§ **WORK REQUEST**: The reply needs the lines from the one containing "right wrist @" through the end of the material, each repeated exactly, and no pictures.

§ **GIVEN INFORMATION**:
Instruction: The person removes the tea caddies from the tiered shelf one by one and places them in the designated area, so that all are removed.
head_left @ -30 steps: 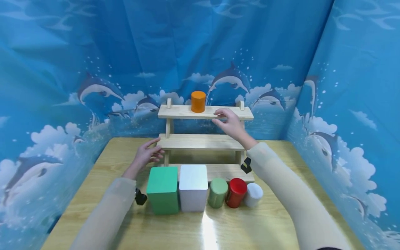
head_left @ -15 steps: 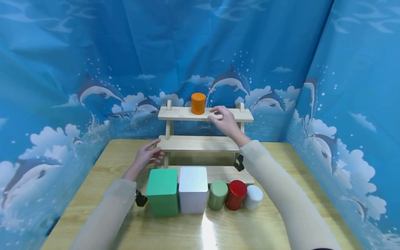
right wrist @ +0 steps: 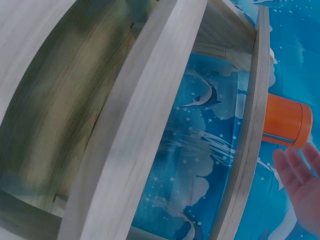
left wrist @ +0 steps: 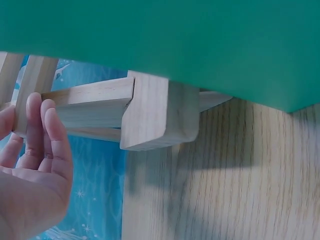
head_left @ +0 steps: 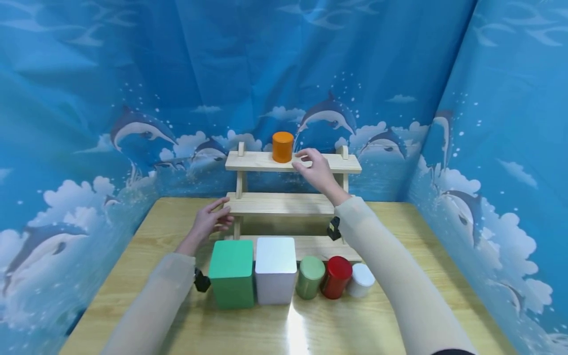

§ **RESULT FOR THIS TASK**:
right wrist @ +0 steps: 
left wrist @ +0 steps: 
head_left @ +0 steps: 

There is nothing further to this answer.